One line at a time, check the entries below for the word "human", and copy each line that has it.
* * *
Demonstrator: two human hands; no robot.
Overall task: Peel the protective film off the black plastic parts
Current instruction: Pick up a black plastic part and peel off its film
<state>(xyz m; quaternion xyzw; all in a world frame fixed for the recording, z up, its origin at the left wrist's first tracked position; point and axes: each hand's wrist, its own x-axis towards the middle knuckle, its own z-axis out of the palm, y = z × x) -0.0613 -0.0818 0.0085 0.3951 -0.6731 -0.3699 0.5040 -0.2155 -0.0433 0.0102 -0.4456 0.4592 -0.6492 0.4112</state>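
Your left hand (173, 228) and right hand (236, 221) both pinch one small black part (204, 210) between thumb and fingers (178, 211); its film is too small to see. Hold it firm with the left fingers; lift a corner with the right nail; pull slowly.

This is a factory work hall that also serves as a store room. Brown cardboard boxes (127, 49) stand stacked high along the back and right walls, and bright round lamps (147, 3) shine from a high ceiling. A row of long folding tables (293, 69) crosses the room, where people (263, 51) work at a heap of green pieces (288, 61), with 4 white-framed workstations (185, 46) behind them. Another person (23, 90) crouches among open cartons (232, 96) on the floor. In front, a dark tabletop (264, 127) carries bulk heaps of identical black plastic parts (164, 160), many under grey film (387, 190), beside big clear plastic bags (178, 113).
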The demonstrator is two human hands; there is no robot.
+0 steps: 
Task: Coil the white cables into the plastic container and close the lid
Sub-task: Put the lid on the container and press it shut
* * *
* Result of this exercise
Demonstrator: two human hands; no robot.
The demonstrator is two human hands; there is no robot.

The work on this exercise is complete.